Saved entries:
···

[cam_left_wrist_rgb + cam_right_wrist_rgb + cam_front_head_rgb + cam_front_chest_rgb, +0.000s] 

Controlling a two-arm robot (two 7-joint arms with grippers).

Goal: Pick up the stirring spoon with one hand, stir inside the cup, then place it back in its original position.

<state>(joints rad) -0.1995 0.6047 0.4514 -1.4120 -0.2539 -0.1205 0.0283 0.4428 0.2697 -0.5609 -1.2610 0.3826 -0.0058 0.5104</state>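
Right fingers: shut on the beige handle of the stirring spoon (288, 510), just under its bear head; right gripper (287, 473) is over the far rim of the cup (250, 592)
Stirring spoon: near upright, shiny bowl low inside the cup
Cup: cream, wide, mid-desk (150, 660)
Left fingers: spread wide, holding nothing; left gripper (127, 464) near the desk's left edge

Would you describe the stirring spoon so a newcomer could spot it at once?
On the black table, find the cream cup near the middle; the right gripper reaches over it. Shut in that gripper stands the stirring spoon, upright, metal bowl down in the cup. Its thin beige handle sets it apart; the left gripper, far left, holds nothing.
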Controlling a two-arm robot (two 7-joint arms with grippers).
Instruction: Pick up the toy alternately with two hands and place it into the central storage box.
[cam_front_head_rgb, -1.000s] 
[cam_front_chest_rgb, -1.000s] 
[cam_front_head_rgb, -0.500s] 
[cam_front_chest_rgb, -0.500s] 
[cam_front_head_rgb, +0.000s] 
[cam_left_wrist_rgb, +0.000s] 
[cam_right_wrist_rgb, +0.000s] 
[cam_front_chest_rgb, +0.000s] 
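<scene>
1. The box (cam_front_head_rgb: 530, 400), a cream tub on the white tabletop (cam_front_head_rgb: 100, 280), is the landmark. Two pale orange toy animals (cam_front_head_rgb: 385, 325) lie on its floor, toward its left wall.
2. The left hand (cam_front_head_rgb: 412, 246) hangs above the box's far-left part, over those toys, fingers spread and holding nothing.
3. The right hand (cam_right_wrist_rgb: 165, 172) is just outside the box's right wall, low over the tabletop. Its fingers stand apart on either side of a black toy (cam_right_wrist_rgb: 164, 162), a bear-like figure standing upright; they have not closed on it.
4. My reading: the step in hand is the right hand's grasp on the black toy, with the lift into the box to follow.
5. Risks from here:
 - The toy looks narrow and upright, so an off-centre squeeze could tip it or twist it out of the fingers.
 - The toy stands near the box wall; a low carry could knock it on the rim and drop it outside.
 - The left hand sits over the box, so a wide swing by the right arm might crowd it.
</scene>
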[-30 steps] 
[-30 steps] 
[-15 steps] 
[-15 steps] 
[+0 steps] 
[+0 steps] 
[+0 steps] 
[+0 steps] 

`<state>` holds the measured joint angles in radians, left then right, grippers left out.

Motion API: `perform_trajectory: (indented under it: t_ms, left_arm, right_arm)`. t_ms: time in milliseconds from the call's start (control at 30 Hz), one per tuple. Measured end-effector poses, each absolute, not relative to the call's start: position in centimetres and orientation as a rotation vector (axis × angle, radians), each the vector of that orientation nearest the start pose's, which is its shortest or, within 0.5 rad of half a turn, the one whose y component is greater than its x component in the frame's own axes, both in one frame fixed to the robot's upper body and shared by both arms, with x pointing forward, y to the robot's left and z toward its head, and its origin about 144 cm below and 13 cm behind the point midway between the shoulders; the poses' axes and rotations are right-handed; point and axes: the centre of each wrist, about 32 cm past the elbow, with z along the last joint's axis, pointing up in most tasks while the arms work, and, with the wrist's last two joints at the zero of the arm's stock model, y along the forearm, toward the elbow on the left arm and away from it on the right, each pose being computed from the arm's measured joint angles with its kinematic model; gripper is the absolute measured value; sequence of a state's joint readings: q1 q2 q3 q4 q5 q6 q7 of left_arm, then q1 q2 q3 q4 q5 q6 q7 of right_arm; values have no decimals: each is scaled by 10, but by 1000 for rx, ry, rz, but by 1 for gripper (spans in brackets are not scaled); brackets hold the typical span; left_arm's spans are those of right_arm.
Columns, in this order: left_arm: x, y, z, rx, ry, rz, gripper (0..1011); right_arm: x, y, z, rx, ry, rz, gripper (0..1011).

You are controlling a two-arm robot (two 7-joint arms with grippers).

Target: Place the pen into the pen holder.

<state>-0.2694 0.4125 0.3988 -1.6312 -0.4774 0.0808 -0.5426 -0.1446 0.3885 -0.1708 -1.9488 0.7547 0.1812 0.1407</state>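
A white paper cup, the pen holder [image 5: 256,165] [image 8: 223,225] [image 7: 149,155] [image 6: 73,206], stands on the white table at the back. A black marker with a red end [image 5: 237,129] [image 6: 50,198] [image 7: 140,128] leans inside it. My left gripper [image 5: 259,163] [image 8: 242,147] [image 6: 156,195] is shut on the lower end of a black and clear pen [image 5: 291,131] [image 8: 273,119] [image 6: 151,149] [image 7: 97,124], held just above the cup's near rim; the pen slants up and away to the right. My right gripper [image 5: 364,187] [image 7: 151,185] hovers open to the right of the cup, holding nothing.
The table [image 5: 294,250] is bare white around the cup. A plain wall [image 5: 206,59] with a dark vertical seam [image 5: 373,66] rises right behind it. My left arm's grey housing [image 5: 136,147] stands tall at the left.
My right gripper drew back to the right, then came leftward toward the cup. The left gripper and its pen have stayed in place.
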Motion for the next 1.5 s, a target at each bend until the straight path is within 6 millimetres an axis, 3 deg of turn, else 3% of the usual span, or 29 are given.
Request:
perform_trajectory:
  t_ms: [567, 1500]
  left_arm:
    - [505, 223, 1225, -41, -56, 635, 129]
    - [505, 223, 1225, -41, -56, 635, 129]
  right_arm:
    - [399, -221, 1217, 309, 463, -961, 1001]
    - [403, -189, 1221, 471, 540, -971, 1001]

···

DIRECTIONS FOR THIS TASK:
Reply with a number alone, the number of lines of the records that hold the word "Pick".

WRITTEN SOLUTION:
2